Heute, am 5. Mai 2026, gibt es in Solln traurige Nachrichten aus der Welt der Vierbeiner. Ein Vorfall im Siemenspark hat nicht nur einen 15-jährigen Mischling namens Toto, sondern auch dessen Halterin, die 81-jährige Ludwina Dlugosch, stark betroffen. Am Ostermontag, einem Tag, der eigentlich für entspannte Spaziergänge gedacht war, wurde Toto von einem frei laufenden Ridgeback angegriffen. Der Angriff kam, ohne dass die beiden Hundehalterinnen ahnten, was gleich passieren würde. Es war wie ein Blitz aus heiterem Himmel.
Toto erlitt bei diesem Übergriff schwere Verletzungen und musste in einer aufwendigen Operation behandelt werden, die die stolze Summe von 2390 Euro kostete. Während sich sein Zustand langsam verbessert, bleibt er weiterhin verängstigt. Ludwina, die sich so sehr um ihren treuen Begleiter sorgt, ist von diesem Vorfall tief getroffen. Es ist nicht der erste Angriff eines Ridgebacks im Siemenspark – schon im Jahr 2024 wurde ein schwarzer Schäferhund dort ebenfalls attackiert. Nach diesem Vorfall gab es ein rechtskräftiges Urteil, das den Ridgeback dazu verpflichtete, an der Leine geführt zu werden. Dlugosch vermutet nun, dass es sich um denselben Hund handelt, der Toto verletzt hat. Tragisch, oder?
Ein besorgniserregendes Muster
Die Halterin des Ridgebacks weicht jedoch jeglicher Verantwortung und bestreitet, dass ihr Hund an dem Vorfall beteiligt war. Komischerweise gibt es auch andere Hundebesitzer, die negative Erfahrungen mit diesem Ridgeback gemacht haben. Eine von ihnen fordert lautstark, dass der Hund an die Leine muss. Der Siemenspark ist schließlich ein beliebter Ort für Spaziergänge – hier gibt es nicht nur einen schönen Weg entlang der Würm, sondern auch einen Kinderspielplatz und eine Kita in der Nähe. Ein Ort, an dem sich Familien und Hundebesitzer eigentlich wohlfühlen sollten.
In einer anderen Geschichte, die kürzlich im Pasinger Stadtpark passierte, wurde ein vierjähriges Kind von einem Hund ins Gesicht gebissen.

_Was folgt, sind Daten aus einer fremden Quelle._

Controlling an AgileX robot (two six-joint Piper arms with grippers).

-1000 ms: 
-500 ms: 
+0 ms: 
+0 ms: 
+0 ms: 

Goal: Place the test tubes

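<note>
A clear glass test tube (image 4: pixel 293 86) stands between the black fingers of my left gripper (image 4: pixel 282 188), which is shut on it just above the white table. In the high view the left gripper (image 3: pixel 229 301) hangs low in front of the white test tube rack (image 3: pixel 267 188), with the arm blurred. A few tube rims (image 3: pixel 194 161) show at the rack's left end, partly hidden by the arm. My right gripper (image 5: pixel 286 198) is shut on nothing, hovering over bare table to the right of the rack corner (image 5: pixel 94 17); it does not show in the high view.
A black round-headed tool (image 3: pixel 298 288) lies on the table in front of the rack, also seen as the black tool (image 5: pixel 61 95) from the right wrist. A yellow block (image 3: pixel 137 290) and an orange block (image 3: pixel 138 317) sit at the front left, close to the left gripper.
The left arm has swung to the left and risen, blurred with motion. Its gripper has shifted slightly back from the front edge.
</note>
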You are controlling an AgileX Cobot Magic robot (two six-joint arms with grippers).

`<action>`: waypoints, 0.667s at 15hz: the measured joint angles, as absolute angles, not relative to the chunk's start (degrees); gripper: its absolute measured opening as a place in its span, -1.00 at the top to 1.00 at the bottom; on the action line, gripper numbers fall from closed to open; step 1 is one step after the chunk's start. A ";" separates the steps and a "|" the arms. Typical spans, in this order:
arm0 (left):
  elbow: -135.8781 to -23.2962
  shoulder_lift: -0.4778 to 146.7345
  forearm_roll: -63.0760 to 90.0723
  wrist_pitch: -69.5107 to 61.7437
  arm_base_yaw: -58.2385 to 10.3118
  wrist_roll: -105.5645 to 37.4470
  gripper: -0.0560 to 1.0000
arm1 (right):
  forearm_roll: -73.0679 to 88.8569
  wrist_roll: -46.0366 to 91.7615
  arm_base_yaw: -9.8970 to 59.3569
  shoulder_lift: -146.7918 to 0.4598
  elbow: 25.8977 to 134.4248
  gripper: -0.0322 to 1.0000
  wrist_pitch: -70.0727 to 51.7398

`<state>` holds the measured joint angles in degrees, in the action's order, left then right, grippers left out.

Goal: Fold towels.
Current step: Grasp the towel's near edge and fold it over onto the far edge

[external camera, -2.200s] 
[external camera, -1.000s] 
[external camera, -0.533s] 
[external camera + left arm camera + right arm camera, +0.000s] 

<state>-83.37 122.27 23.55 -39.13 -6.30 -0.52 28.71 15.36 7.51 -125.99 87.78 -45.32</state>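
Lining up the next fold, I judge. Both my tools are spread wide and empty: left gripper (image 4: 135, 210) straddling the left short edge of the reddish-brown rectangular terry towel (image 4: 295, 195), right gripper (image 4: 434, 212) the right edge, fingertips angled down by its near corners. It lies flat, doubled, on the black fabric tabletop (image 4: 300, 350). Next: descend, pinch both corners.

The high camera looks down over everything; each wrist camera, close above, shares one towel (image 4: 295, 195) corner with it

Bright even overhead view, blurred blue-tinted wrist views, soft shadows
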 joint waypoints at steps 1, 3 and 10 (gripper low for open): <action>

Auch dieser Vorfall geschah unerwartet, während das Kind mit seinen Eltern unterwegs war. Die Hundehalterin, eine 59-Jährige, ging mit zwei Hunden spazieren, als einer ihrer Vierbeiner das Kind attackierte. Zeugen alarmierten die Polizei und den Rettungsdienst, und das verletzte Kind musste ins Krankenhaus gebracht werden. In diesem Fall wurde gegen die Halterin ein Ermittlungsverfahren wegen fahrlässiger Körperverletzung eingeleitet. Es ist, als ob das Schicksal der kleinen Toto-Geschichte mit dieser neuen Tragödie verwoben ist – wo bleibt die Sicherheit für unsere Kinder und Haustiere?
Die Realität der Hundebisse
Statistiken zeigen, dass in den USA jährlich etwa 4,5 Millionen Menschen von Hunden gebissen werden. Besonders häufig sind Kinder betroffen, oft von Hunden, die sie gut kennen. Über 75 % der Bisse geschehen zu Hause – und wer hätte gedacht, dass auch öffentliche Plätze wie Parks ein Risiko darstellen können? In München scheinen die Parks momentan nicht nur Erholungsorte, sondern auch Gefahrenzonen zu sein. Man fragt sich, wie oft man noch solche Vorfälle hören muss, bevor die Verantwortlichen handeln.
Die Gründe für Hundebisse sind vielfältig: Angst, Schmerz oder übermäßige Aufregung können dazu führen, dass ein Hund defensiv reagiert. Es ist wichtig, dass Hundehalter ihre Tiere gut erziehen und auf ihre Körpersprache achten. Nur so können wir die Zahl der Vorfälle reduzieren und sicherstellen, dass Parks und Spielplätze wieder Orte der Freude und Sicherheit werden.